Изместьев попросил чаю. Дерябина поставила на стол закуску, графинчик с настойкой. Леонид Алексеевич ел с отличным аппетитом, и Дерябина с чисто женским состраданием смотрела на этого заметно опустившегося человека. Дома ее сестра — женщина легкомысленная и жестокая — держала Изместьева в черном теле. Леонид Алексеевич после работы сам готовил еду, мыл посуду, бегал по базарам, стоял в очередях и не появлялся нигде без судков и хозяйственной клеенчатой сумки. Бессловесный и бесправный дома, он всю накопившуюся желчь изливал на завод и сослуживцев.

После ужина Дерябин вызвался проводить Леонида Алексеевича. Требовалось к тому же побывать у одного нужного человека.

12

Суйфунская улица, где жил Изместьев, была пустынна. Непогода наглухо прихлопнула двери домов.

На углу Дерябин разглядел долговязую фигуру капитана Биргера. Прямой, несгибающийся, похожий на каменное изваяние, которое чудом обрело вдруг способность двигаться, он шел рядом с мохнатой фигуркой, облаченной в долгополую меховую доху. По бокам обоих на сворках брели собаки. Человек в шубе был служащий владивостокского отделения Чосен-банка Хосита. Дерябин хорошо знал этого японца и не верил в его теперешнюю бухгалтерскую службу, откровенно подозревая совсем другую его специальность.

Биргер и Хосита остановились в желтом фонарном кругу, расплывчато очерченном на заснеженной земле. Увеличенные светом снежинки летали вокруг них, как мотыльки-однодневки, устало садились на лохматый мех шубы японца и на ушастую шапку Биргера.

Попрощавшись с Изместьевым, Дерябин направился к своим знакомым. Он видел, как осторожно подошли друг к другу собаки. Высокий, дородный дог Биргера равнодушно отвернул голову в сторону, выжидал, пока его с опаской обнюхивал пес, похожий на мопса с приплюснутой мордой.

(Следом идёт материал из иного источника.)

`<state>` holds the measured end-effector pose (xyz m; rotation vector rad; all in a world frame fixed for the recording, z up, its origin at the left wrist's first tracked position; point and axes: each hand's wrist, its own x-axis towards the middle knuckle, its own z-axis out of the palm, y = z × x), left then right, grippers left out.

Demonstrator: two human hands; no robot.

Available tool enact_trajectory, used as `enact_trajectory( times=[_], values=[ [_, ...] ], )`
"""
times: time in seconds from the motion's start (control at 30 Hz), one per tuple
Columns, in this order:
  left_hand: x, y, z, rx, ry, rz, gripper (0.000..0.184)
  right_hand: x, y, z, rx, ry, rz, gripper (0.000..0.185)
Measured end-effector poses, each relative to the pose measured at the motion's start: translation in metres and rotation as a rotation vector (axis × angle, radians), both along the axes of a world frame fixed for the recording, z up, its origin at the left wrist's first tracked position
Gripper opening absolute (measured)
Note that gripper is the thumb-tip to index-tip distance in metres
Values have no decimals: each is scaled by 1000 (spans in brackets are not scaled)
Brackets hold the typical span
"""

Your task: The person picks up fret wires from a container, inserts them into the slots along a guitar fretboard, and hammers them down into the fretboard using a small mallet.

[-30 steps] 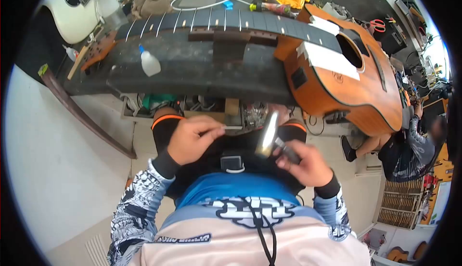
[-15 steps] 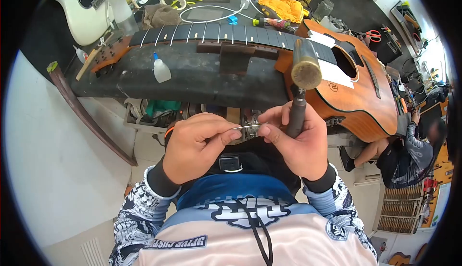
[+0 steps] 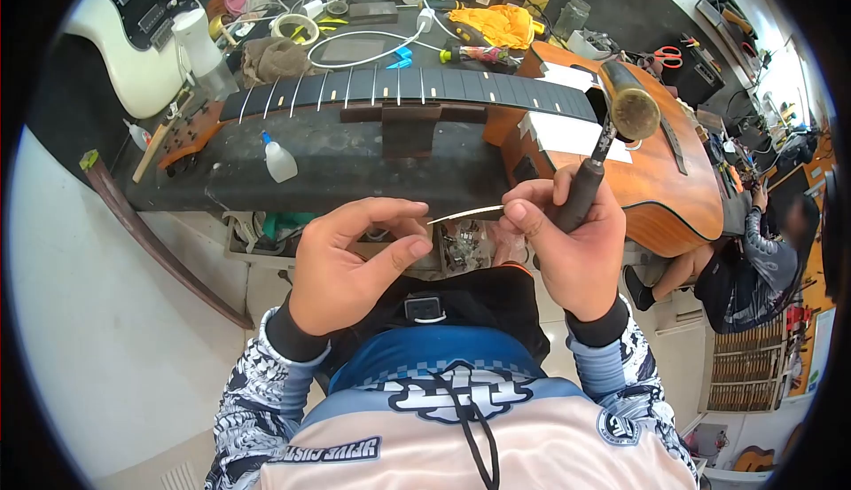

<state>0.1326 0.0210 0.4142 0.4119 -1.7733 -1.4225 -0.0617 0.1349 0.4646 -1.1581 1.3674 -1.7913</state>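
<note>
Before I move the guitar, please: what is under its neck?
A dark brown support shows beneath the neck, on the bench; what the neck itself covers cannot be seen.

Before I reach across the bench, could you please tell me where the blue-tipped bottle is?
In the head view, the blue-tipped bottle is left of centre on the dark bench, between the guitar neck and the left hand.

The right hand (image 3: pixel 576 237) is hiding one end of the thin silvery strip (image 3: pixel 465 214); the black-handled hammer (image 3: pixel 633 107) is partly covering the dark round sound hole (image 3: pixel 601 102) of the brown acoustic guitar (image 3: pixel 678 202).
</note>
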Motion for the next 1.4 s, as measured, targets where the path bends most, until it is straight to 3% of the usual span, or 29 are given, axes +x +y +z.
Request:
enact_trajectory(
  times=[0.03,0.1,0.13,0.27,0.4,0.57,0.67,0.77,0.97,1.1,1.17,1.4],
  values=[
    [-1,-1,4,-6,3,-6,24,-2,1,2,-10,-8,2,30],
    [-1,-5,13,415,35,-248,29,-5,1,1,-17,18,-6,30],
    [-5,-6,12,504,51,-324,33,-6,2,1,-17,35,-10,30],
    [-7,0,27,686,-36,-397,22,-12,4,5,-7,151,34,33],
    [-10,2,31,651,-99,-406,18,-19,0,21,92,254,55,29],
    [-31,12,37,543,-48,-229,15,-41,-27,54,225,351,120,27],
    [-45,15,35,479,12,-96,16,-60,-54,58,203,599,252,27],
    [-58,5,34,441,-19,-12,18,-70,-80,71,382,583,309,17],
    [-82,-19,35,449,13,143,19,-93,-142,76,393,645,417,17],
    [-96,-30,32,603,45,189,21,-108,-178,76,378,897,484,17],
    [-101,-32,31,650,71,223,21,-116,-194,70,236,1082,505,19],
    [-109,-41,23,756,91,317,23,-119,-224,59,337,1040,567,21]
  ],
)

Собаки не проявляли друг к другу доверия. Настороженность и готовность к отражению возможного нападения сквозили в каждом их движении.

— Рад вас видеть, господин Дерябин, — очень любезно приветствовал японец Павла Васильевича.

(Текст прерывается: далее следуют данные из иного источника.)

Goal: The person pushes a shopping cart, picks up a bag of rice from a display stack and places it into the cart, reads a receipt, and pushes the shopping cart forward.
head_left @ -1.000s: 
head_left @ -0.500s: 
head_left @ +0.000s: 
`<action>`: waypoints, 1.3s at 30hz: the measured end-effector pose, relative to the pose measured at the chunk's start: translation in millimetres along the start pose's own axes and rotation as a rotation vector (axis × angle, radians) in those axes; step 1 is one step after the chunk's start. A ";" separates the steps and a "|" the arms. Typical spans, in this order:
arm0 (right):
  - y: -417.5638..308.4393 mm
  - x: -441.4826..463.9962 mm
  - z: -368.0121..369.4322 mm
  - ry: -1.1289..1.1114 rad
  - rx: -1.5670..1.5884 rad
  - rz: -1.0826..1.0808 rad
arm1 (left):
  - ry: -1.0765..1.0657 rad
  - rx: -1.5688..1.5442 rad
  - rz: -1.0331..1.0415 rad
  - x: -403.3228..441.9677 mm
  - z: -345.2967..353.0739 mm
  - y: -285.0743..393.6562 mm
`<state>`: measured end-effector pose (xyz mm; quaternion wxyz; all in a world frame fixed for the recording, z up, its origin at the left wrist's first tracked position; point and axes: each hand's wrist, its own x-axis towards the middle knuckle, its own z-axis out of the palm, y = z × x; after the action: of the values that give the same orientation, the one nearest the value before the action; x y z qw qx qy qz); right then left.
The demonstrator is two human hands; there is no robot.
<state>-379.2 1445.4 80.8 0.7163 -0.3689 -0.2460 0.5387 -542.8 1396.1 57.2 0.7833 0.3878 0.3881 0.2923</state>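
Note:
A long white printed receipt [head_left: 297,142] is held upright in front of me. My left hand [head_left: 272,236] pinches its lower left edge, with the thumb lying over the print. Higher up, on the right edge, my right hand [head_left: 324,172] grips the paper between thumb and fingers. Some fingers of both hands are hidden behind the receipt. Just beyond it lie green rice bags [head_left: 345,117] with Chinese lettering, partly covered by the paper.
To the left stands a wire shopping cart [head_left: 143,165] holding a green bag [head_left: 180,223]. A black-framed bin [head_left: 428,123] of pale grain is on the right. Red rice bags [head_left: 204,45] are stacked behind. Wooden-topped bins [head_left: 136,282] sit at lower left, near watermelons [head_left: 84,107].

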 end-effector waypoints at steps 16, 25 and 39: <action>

Собака японца не сразу узнала Дерябина, новый человек показался ей подозрительным, и она, глухо заурчав, прижалась к ноге хозяина. Хосита почесал у нее за ухом и успокаивающе заметил:

— Тут все свои.

Биргер стоял широко расставив ноги, как на палубе парохода, слегка притаптывая снег.

— Великолепный снег, Дерябин-сан! Надежная примета близкой весны. Вы любите весну, вам нравится такая погода? Красота падающего снега прямо неописуема, — сказал Хосита.

— Дрянное слякотное время эта наша приморская весна. Сплошной насморк и неприятности. Не люблю, — сердито проворчал Дерябин.

Японец дружелюбно рассмеялся, приняв за шутку недовольное ворчание Дерябина.

— У вас новости, Дерябин-сан?

Павел Васильевич вспомнил все обстоятельства последних дней, цель своего визита на Суйфунскую, к Хосите, с которым хотел поговорить наедине, и рассердился на Биргера, мешавшего посекретничать с японцем.

— Как вам сказать, Хосита-сан… И есть, и нет, — промямлил Дерябин и опять покосился на Биргера.

— Дерябин-сан, наверное, не желает гозорить при капитане. Но это напрасно. Биргер-сан вполне надежный человек. И я хотел бы вас об этом уведомить официально.

Они пошли вверх по Суйфунской. Дерябин не предполагал, что ему придется идти по улице рядом с японцем, он хотел встретиться с ним в домашней обстановке, но теперь отступать было поздно. Единственно, о чем думал сейчас Павел Васильевич, — это как бы не встретить знакомых: он не хотел иметь свидетелей этой прогулки. И потому все время беспокойно оглядывался.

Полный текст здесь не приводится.